**Problem to work on**
Look for the word "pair" in the entries and copy each line where it appears.

**The input**
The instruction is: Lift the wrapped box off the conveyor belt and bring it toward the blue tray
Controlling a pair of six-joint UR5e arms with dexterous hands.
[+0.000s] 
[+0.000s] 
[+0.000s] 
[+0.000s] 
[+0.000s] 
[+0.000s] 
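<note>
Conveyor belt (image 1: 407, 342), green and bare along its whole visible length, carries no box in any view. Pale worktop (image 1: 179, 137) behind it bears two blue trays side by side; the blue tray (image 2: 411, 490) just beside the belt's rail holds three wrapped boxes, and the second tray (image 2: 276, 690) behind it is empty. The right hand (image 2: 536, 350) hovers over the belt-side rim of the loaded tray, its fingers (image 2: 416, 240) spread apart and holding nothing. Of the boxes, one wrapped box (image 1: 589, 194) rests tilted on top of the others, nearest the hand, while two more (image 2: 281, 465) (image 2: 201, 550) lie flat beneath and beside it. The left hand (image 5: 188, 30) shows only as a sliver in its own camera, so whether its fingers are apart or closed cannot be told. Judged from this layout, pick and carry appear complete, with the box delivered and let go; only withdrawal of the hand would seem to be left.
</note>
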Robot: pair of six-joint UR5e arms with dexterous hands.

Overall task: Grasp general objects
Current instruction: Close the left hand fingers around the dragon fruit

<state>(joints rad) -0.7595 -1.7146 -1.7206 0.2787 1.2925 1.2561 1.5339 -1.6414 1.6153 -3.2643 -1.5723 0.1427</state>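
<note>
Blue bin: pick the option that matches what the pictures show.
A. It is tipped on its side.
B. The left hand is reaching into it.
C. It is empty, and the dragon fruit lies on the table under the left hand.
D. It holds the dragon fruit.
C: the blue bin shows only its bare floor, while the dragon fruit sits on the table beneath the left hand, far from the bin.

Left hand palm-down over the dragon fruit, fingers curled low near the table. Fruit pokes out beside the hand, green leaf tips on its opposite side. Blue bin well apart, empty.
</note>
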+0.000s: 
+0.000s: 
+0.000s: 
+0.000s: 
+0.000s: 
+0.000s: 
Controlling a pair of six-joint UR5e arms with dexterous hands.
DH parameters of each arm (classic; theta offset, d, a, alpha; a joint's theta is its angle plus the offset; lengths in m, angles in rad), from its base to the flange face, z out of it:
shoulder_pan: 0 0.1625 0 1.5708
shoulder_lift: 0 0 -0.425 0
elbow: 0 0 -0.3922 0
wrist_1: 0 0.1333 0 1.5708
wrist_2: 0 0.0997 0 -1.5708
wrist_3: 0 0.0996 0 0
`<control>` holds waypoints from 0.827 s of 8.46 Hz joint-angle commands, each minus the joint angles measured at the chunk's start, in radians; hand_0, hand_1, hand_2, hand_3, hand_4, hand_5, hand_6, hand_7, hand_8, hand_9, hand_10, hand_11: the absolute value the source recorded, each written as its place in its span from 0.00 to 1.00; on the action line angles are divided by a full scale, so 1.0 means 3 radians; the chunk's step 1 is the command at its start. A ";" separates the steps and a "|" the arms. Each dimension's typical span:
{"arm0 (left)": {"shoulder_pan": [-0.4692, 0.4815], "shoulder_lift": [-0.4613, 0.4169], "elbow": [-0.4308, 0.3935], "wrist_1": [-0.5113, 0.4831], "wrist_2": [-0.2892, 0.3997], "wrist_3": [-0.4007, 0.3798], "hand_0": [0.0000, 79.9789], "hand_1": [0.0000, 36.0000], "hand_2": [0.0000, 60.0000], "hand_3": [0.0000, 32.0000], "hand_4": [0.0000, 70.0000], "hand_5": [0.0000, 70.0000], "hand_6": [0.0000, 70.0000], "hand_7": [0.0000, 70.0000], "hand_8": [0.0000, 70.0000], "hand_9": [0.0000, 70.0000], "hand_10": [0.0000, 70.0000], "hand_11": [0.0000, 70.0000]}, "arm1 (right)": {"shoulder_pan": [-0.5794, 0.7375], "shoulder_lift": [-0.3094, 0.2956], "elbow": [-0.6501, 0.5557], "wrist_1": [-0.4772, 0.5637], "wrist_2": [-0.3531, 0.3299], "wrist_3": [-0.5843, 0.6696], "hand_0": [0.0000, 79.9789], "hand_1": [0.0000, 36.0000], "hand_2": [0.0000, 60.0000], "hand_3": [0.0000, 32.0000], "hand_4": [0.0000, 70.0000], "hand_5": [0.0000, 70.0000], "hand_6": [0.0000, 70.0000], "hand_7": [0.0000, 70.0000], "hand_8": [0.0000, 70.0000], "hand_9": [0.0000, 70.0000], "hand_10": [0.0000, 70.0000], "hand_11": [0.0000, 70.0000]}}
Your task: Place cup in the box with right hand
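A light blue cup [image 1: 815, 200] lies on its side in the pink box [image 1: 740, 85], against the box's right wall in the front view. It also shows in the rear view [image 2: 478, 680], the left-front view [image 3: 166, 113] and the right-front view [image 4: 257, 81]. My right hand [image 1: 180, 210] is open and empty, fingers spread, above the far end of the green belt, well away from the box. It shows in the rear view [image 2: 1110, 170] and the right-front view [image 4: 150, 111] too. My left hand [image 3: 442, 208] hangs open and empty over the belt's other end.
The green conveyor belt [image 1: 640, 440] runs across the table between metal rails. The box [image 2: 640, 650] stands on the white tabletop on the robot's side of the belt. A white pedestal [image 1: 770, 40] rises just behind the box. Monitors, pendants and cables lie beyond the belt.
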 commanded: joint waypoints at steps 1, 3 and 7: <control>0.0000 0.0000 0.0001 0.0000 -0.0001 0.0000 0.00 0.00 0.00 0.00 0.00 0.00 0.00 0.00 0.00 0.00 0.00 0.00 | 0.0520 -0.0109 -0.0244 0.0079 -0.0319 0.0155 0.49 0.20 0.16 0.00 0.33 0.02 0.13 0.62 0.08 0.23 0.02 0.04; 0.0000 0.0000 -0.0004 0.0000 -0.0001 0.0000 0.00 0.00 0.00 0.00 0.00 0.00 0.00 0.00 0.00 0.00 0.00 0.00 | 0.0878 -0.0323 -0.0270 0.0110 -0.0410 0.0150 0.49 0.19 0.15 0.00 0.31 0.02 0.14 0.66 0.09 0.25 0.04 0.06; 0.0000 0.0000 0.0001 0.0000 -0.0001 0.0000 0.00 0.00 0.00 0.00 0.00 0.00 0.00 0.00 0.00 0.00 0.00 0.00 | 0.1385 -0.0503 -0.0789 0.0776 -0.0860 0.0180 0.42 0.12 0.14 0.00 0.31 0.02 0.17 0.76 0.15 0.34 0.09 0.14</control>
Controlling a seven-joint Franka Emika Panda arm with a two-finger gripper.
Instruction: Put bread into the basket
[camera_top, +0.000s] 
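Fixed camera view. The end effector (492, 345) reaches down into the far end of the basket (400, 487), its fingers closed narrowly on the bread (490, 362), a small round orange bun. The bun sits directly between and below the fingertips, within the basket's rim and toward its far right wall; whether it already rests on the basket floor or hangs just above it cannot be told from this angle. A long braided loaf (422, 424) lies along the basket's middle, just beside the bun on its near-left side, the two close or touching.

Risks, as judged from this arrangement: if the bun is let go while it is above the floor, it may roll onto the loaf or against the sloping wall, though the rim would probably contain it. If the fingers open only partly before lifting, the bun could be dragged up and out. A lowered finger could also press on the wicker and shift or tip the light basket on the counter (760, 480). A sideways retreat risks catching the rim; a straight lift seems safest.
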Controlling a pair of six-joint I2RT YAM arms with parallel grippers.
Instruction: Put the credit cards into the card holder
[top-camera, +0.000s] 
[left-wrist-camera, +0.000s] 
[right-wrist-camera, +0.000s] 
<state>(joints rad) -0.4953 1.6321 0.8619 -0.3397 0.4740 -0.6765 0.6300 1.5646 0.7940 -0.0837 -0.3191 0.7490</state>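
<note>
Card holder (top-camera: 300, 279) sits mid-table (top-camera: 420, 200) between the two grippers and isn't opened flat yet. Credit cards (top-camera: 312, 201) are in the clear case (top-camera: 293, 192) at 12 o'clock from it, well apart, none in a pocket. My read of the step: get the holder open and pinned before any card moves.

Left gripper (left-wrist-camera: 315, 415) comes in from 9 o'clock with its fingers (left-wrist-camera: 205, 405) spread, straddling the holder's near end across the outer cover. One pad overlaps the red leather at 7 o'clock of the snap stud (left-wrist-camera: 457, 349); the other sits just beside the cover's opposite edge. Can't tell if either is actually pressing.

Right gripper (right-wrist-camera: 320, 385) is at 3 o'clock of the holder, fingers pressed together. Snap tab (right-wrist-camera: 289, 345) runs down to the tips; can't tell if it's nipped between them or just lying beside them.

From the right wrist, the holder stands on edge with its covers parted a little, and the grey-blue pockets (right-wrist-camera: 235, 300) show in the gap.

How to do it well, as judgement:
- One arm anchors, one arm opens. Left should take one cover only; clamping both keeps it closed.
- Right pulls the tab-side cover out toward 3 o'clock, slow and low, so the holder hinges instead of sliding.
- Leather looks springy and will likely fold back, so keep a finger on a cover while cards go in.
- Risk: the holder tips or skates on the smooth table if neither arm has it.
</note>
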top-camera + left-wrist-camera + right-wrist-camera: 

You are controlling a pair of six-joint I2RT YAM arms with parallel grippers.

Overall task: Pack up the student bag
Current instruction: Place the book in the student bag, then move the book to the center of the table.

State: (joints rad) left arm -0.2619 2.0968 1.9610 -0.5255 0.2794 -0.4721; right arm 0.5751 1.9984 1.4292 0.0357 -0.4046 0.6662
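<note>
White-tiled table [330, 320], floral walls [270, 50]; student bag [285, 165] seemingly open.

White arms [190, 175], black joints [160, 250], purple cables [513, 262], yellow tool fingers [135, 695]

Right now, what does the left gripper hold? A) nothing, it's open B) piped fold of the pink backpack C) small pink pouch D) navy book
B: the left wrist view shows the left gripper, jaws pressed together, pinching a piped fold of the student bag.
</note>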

**Response below**
Controlling a pair of six-joint UR5e arms with dexterous hands.
Robot: pair of six-joint UR5e arms with dexterous hands.
Controlling a pair of six-joint UR5e arms with dexterous hands.
Controlling a pair of six-joint I2RT YAM arms with parallel grippers.
You are controlling a pair of six-joint I2RT YAM arms with parallel grippers.

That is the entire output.